**What to do**
Quote every line of the material beneath this one.

Top of Material for this exercise

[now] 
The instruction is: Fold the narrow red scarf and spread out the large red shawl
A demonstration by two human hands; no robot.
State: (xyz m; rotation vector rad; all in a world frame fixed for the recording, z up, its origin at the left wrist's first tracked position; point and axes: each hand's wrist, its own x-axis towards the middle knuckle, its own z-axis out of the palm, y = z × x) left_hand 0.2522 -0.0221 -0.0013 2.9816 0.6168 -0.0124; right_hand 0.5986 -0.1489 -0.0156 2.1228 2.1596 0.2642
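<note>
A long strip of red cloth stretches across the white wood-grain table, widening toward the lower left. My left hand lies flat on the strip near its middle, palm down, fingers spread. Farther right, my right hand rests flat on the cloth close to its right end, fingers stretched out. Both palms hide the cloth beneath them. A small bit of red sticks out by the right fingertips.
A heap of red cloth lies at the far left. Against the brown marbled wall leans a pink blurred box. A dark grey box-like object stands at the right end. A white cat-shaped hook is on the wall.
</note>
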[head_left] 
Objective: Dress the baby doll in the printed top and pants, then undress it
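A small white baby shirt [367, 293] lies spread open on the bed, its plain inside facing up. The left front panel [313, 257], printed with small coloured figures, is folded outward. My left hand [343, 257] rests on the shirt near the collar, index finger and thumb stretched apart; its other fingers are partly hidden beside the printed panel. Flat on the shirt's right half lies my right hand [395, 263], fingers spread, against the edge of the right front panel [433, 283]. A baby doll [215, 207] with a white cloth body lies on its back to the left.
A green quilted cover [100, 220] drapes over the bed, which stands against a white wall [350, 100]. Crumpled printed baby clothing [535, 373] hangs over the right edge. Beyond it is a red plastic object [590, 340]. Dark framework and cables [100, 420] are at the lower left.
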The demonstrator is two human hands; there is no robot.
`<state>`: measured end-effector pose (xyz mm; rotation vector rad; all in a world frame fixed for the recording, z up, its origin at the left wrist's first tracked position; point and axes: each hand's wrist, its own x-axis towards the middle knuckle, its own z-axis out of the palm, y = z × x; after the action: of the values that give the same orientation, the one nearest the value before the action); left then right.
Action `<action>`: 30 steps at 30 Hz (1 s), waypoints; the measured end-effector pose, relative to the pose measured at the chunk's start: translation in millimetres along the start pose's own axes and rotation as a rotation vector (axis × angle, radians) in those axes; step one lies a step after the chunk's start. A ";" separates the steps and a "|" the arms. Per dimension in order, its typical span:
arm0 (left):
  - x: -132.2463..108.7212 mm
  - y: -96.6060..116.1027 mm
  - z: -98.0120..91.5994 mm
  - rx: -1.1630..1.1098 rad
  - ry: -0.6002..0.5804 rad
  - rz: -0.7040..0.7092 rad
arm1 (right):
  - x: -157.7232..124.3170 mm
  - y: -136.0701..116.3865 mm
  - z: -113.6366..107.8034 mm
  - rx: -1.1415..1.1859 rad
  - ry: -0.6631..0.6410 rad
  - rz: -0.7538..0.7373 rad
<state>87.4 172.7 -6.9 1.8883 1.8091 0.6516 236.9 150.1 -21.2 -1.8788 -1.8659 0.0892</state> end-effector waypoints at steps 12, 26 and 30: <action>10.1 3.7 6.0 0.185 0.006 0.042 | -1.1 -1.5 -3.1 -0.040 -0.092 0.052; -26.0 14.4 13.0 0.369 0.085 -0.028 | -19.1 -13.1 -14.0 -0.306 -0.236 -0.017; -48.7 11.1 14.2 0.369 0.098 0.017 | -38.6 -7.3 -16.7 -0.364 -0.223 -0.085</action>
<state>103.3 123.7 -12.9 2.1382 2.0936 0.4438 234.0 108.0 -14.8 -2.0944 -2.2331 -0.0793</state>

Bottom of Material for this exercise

**Answer space**
[now] 
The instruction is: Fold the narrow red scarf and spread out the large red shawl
A demonstration by two human hands; no robot.
State: (xyz m; rotation vector rad; all in a world frame fixed for the recording, z up, its origin at the left wrist's first tracked position; point and axes: each hand's wrist, its own x-axis towards the middle knuckle, its own z-axis out of the palm, y = z × x) left_hand 0.2522 -0.0221 -0.0013 2.9816 0.6168 -0.0124; right_hand 0.5986 -0.1489 -0.0156 2.1228 2.1596 0.2642
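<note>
A long strip of red cloth stretches across the white wood-grain table, widening toward the lower left. My left hand lies flat on the strip near its middle, palm down, fingers spread. Farther right, my right hand rests flat on the cloth close to its right end, fingers stretched out. Both palms hide the cloth beneath them. A small bit of red sticks out by the right fingertips.
A heap of red cloth lies at the far left. Against the brown marbled wall leans a pink blurred box. A dark grey box-like object stands at the right end. A white cat-shaped hook is on the wall.
</note>
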[head_left] 
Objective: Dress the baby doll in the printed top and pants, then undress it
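A small white baby shirt [367, 293] lies spread open on the bed, its plain inside facing up. The left front panel [313, 257], printed with small coloured figures, is folded outward. My left hand [343, 257] rests on the shirt near the collar, index finger and thumb stretched apart; its other fingers are partly hidden beside the printed panel. Flat on the shirt's right half lies my right hand [395, 263], fingers spread, against the edge of the right front panel [433, 283]. A baby doll [215, 207] with a white cloth body lies on its back to the left.
A green quilted cover [100, 220] drapes over the bed, which stands against a white wall [350, 100]. Crumpled printed baby clothing [535, 373] hangs over the right edge. Beyond it is a red plastic object [590, 340]. Dark framework and cables [100, 420] are at the lower left.
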The demonstrator is two human hands; there is no robot.
`<state>`: measured end-effector pose (xyz mm; rotation vector rad; all in a world frame fixed for the recording, z up, its origin at the left wrist's first tracked position; point and axes: each hand's wrist, its own x-axis towards the middle knuckle, its own z-axis out of the palm, y = z × x; after the action: of the values that give the same orientation, the one nearest the value before the action); left then right.
Action `<action>`: 30 steps at 30 Hz (1 s), waypoints; the measured end-effector pose, relative to the pose measured at the chunk's start: translation in millimetres along the start pose's own axes and rotation as a rotation vector (axis × angle, radians) in those axes; step one lies a step after the chunk's start. A ";" separates the steps and a "|" the arms. Per dimension in order, its typical span:
arm0 (left):
  - x: -132.2463..108.7212 mm
  - y: -96.6060..116.1027 mm
  - z: -98.0120..91.5994 mm
  - rx: -1.1630..1.1098 rad
  - ry: -0.6002..0.5804 rad
  - rz: -0.7040..0.7092 rad
arm1 (right):
  - x: -157.7232..124.3170 mm
  - y: -136.0701..116.3865 mm
  - z: -113.6366..107.8034 mm
  - rx: -1.1415..1.1859 rad
  - ry: -0.6631..0.6410 rad
  - rz: -0.7538..0.7373 rad
<state>87.4 172.7 -6.9 1.8883 1.8091 0.6516 236.9 150.1 -21.2 -1.8788 -1.8659 0.0892</state> end-effector waypoints at steps 12, 26 and 30: <action>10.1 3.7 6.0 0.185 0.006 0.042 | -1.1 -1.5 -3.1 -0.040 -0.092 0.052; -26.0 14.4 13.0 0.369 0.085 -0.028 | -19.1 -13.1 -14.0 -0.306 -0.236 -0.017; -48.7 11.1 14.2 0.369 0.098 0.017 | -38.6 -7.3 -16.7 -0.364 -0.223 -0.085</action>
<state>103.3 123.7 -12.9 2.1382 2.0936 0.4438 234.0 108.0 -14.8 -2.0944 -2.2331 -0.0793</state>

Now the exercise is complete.